Work request: Before you write out the listing, remove the pictures; everything else stays exactly as it is.
- - - - - - -
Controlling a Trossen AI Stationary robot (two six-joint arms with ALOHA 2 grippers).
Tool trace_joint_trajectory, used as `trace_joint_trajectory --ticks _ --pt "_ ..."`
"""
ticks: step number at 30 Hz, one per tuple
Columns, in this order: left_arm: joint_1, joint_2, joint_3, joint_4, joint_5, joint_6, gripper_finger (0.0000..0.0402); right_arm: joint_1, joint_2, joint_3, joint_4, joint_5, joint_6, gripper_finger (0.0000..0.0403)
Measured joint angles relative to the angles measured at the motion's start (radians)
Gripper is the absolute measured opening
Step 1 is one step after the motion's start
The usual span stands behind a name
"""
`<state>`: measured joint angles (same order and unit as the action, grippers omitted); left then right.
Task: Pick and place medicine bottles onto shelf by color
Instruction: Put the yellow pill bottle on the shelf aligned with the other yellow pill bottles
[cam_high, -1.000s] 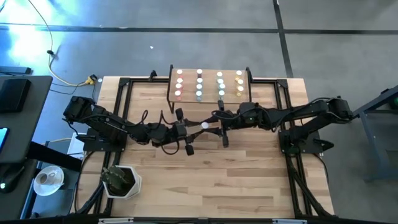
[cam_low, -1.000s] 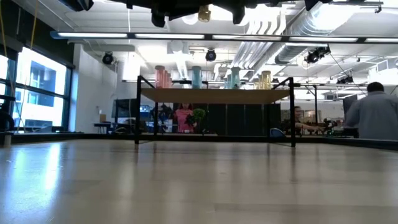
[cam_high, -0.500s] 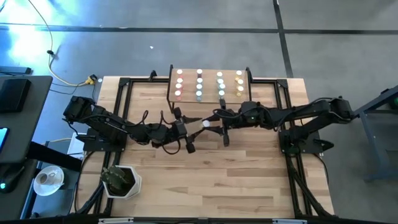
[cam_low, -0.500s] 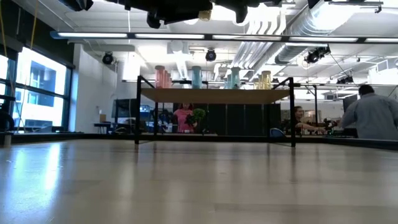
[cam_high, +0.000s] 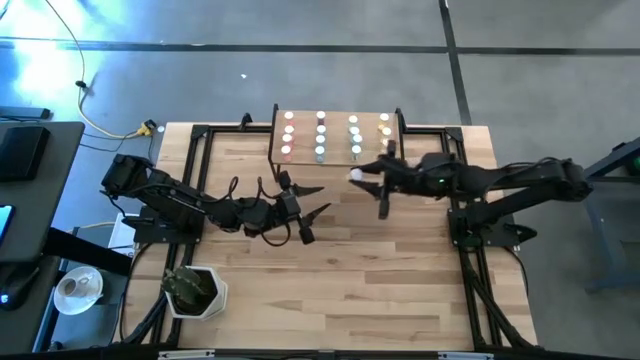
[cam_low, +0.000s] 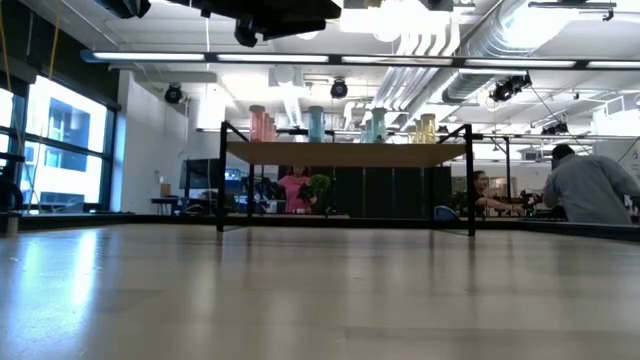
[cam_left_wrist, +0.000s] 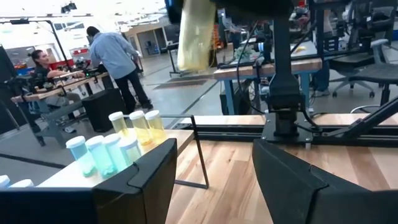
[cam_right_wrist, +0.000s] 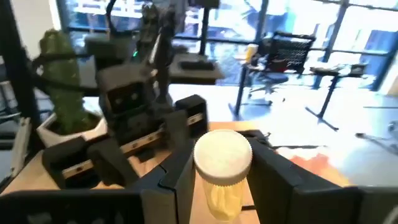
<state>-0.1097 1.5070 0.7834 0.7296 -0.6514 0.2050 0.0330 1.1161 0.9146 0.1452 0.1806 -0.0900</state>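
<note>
Right gripper (cam_high: 368, 181) moved shelfward, bottle (cam_right_wrist: 222, 165) label unreadable

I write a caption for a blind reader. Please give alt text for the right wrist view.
The right gripper holds a white-capped yellow bottle between its dark fingers. Behind it stands the left arm, with a green plant in a white pot beside it.

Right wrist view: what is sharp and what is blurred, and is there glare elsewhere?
Right wrist view: the white-capped yellow bottle looks fairly sharp, the room behind smeared. High view: bluish glare on the floor, top left. Low view: bright window at left, tabletop sheen.
</note>
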Motion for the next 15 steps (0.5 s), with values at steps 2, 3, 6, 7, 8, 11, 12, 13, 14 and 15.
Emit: trace_joint_trajectory --ticks 2,3,6,7,8,11,12,13,14,15 --pt "0.000 -0.009 0.000 -0.004 0.000 0.000 0.0200 0.000 -0.040 0.000 -0.018 0.028 -0.017 0.0117" --pt "0.000 -0.018 0.000 -0.008 0.000 0.000 0.0200 0.000 -0.061 0.000 -0.028 0.040 -0.025 0.0117" --pt "-0.002 -0.050 0.000 -0.048 0.000 0.019 0.0200 0.000 -0.125 0.000 -0.057 0.095 -0.053 0.0117" --pt "-0.002 -0.065 0.000 -0.072 0.001 0.023 0.0200 0.000 -0.147 0.000 -0.063 0.112 -0.063 0.0117" --pt "-0.002 -0.083 0.000 -0.089 0.001 0.023 0.0200 0.000 -0.169 0.000 -0.080 0.130 -0.072 0.0117" --pt "-0.002 -0.147 0.000 -0.168 0.004 0.008 0.0200 0.000 -0.228 0.000 -0.124 0.173 -0.092 0.0117" --pt "-0.002 -0.166 0.000 -0.185 0.008 0.001 0.0200 0.000 -0.246 0.000 -0.142 0.188 -0.094 0.0117" --pt "-0.002 -0.184 0.000 -0.201 0.020 -0.009 0.0200 0.000 -0.261 0.000 -0.157 0.197 -0.094 0.0117" --pt "-0.002 -0.206 0.000 -0.232 0.035 -0.015 0.0200 0.000 -0.274 0.000 -0.170 0.207 -0.094 0.0117" --pt "-0.002 -0.227 0.000 -0.257 0.051 -0.019 0.0200 0.000 -0.285 0.000 -0.184 0.212 -0.094 0.0117"
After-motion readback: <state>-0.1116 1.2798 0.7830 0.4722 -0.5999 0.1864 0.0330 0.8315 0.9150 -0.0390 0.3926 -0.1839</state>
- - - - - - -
Reply to the exercise:
Controlling a Trossen AI Stationary robot (two six-joint arms with ALOHA 2 grippers).
Tool trace_joint_trajectory, used as `trace_joint_trajectory --ticks _ --pt "_ ..."`
"""
ticks: step number at 30 Hz, one per tuple
Columns, in this order: left_arm: joint_1, joint_2, joint_3, joint_4, joint_5, joint_6, gripper_finger (0.0000..0.0402); right_arm: joint_1, joint_2, joint_3, joint_4, joint_5, joint_6, gripper_finger (0.0000..0.0403)
Measured joint angles relative to the angles measured at the motion's start (radians)
Gripper is the absolute measured opening
Step 1 is one step after the motion's start
The usual span stands behind a name
"""
`<state>`: measured joint angles (same order and unit as the action, grippers omitted); left then right.
Task: Pick and place medicine bottles onto shelf by color
Instruction: Put the yellow pill bottle on the shelf aligned with the other yellow pill bottles
[cam_high, -1.000s] 
[cam_low, -1.000s] 
[cam_high, -0.500s] 
[cam_low, -0.500s] 
[cam_high, +0.000s] 
[cam_low, +0.000s] 
[cam_left_wrist, +0.000s] 
[cam_right_wrist, +0.000s] 
<state>-0.1097 1.5070 0.7834 0.7296 -0.6514 0.2050 0.0330 1.1161 0.9146 0.1452 0.1806 -0.0900</state>
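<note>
Right gripper (cam_high: 368, 181) moved shelfward, bottle (cam_right_wrist: 222, 165) label unreadable

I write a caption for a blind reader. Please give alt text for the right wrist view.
The right gripper holds a white-capped yellow bottle between its dark fingers. Behind it stands the left arm, with a green plant in a white pot beside it.

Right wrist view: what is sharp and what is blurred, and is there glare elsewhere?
Right wrist view: the white-capped yellow bottle looks fairly sharp, the room behind smeared. High view: bluish glare on the floor, top left. Low view: bright window at left, tabletop sheen.
</note>
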Motion for the next 15 steps (0.5 s), with values at steps 2, 3, 6, 7, 8, 11, 12, 13, 14 and 15.
Emit: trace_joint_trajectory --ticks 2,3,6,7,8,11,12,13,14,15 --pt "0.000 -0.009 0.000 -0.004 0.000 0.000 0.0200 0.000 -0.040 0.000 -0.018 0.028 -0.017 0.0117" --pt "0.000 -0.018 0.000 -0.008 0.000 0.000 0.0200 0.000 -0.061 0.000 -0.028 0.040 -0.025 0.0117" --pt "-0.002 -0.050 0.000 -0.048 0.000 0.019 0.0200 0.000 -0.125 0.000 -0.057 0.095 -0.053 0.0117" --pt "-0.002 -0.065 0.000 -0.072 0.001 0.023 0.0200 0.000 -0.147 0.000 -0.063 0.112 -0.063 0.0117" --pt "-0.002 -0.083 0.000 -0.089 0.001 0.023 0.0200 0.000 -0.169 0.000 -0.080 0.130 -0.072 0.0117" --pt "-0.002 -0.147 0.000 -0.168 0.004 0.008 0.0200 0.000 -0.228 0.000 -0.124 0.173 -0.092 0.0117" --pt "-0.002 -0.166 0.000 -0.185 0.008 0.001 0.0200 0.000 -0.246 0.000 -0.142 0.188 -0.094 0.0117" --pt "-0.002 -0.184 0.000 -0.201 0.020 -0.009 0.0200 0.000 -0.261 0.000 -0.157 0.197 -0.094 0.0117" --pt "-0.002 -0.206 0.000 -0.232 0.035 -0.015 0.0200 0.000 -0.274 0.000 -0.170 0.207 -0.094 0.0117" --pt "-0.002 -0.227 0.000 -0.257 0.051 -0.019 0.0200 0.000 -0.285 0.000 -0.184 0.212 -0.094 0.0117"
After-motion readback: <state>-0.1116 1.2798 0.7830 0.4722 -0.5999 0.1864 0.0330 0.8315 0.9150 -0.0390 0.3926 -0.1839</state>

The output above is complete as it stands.